- O secretário de governo local, Steve Reed, escreveu a todos os conselhos para alertar que a adoção de quatro dias de trabalho pode indicar falha da autoridade.
- Vinte e cinco conselhos discutiram a semana de quatro dias; South Cambridgeshire já adotou o modelo.
- O governo pode intervir caso uma autoridade seja considerada falha.
- Reed afirmou que funcionários trabalhando meio período com remuneração integral pode ser um indicativo de possível falha, e que há planos de detalhamento na nova orientação de melhor valor.
- O Labour está atualizando as diretrizes de melhor valor para autoridades locais, após a atualização anterior feita pelo governo conservador em 2024.
O secretário de governo local alertou as câmaras municipais sobre o risco de adotar a semana de quatro dias para funcionários. Segundo relatos, isso pode colocar a autoridade sob avaliação de potencial falha.
Vinte e cinco conselhos já debateram a pauta, e um deles já implementou o padrão. O governo tem poder de intervir caso uma prefeitura seja considerada falha, conforme a leitura oficial.
Steve Reed escreveu a todas as câmaras para enfatizar que trabalho parcial remunerado como integral sem justificativa pode indicar problemas de gestão. A mensagem visa esclarecer a posição do governo.
Contexto e desdobramentos
Reed já havia abordado o caso de South Cambridgeshire, citando queda na arrecadação de aluguéis e na manutenção de imóveis. A líder do conselho, Bridget Smith, reagiu afirmando que o desempenho é excelente, mesmo com críticas.

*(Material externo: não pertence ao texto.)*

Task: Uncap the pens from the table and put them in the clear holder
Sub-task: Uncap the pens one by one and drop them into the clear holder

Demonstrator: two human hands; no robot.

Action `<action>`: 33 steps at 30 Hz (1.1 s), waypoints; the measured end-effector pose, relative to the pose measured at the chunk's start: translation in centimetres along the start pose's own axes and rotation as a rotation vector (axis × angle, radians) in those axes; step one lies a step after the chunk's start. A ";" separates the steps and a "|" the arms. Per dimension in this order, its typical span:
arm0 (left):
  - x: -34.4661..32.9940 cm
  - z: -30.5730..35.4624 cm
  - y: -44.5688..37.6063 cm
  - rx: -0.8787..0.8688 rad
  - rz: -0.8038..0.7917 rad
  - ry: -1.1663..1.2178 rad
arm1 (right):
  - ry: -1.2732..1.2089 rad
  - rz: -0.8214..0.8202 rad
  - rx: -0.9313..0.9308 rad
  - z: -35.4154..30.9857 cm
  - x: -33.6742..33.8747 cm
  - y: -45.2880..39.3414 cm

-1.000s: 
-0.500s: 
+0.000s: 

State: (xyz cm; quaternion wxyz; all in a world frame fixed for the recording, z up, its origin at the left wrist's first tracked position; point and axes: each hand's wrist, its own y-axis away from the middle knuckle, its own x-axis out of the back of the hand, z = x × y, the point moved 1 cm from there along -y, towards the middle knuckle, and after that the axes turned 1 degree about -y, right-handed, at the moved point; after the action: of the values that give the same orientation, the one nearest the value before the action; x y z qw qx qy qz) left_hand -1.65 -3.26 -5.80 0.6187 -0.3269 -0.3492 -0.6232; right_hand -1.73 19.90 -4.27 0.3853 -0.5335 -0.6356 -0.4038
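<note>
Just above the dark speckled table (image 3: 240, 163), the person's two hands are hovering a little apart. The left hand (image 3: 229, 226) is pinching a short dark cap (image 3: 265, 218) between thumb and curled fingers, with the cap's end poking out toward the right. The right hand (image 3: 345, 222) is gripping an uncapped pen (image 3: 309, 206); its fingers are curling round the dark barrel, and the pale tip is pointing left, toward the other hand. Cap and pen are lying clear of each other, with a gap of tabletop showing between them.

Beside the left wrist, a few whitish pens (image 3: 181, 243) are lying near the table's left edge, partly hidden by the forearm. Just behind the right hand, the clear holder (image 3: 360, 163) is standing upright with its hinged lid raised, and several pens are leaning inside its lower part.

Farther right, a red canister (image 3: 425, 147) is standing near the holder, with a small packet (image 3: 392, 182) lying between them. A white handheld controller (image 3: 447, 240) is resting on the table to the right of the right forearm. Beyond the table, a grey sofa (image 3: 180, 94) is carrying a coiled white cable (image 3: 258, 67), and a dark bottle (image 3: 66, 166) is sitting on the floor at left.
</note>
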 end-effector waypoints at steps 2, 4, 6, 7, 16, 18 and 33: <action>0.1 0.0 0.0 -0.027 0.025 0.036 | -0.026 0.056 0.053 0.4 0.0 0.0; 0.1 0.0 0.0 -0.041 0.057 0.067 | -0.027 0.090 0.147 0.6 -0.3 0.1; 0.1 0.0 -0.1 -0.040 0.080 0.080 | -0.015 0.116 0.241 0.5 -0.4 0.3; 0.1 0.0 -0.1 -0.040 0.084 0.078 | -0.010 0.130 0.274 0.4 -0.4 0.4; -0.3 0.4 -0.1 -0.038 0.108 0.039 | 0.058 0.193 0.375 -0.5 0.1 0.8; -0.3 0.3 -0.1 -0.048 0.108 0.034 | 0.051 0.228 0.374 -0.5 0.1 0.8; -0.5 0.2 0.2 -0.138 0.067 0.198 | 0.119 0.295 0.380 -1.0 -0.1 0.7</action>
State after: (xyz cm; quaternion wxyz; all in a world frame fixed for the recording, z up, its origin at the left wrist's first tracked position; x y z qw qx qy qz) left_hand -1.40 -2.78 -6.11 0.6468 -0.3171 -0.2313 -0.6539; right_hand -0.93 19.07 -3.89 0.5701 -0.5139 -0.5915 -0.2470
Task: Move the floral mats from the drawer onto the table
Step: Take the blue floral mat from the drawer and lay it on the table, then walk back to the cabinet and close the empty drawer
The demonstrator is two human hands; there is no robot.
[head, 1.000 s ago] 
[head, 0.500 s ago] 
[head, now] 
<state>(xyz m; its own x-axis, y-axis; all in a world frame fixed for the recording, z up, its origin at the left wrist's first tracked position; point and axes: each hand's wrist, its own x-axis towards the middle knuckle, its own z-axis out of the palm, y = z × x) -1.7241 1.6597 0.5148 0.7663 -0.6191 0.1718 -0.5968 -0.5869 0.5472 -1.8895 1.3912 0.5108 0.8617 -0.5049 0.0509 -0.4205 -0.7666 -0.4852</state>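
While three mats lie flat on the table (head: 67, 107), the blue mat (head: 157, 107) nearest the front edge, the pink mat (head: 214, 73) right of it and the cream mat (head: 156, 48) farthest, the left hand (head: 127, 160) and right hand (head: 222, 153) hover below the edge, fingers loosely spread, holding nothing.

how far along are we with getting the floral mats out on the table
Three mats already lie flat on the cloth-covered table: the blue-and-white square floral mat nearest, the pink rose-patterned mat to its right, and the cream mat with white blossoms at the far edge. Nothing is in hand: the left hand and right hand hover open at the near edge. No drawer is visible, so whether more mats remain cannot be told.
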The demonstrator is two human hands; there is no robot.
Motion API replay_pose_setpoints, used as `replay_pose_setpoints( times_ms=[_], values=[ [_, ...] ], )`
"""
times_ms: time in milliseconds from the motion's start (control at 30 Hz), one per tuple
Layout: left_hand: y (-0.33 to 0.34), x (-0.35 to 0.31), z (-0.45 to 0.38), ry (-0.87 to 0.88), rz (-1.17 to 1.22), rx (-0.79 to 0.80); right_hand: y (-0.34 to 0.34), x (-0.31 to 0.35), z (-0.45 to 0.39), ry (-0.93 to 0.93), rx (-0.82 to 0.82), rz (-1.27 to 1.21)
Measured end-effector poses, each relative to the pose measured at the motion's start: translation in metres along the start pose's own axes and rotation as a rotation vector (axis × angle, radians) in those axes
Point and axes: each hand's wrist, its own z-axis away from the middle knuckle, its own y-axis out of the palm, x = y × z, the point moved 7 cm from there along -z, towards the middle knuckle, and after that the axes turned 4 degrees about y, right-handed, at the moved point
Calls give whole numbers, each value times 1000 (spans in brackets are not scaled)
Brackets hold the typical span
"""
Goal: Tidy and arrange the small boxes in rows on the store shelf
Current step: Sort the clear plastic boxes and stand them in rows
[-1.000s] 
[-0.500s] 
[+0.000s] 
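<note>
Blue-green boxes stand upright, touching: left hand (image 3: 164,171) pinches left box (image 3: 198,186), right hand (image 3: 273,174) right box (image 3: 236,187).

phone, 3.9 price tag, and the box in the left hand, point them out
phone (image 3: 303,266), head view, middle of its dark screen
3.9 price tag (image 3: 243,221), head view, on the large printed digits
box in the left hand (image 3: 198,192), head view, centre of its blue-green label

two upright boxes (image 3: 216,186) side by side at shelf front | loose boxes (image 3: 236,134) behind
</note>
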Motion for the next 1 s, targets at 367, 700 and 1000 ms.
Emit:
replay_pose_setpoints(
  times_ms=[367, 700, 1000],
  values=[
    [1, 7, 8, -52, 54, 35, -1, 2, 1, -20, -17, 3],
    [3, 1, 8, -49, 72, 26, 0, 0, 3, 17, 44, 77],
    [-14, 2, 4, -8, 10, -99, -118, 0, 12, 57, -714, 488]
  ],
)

Defensores da semana de quatro dias argumentam que a prática pode aumentar a produtividade e reduzir custos, sem perda de remuneração. O debate envolve impactos na eficiência pública e na qualidade dos serviços.
A orientação de valor máximo para autoridades locais era anterior e foi criada durante o governo conservador. O novo guidance, elaborado pelo governo trabalhista, deve detalhar o marco de avaliação de desempenho.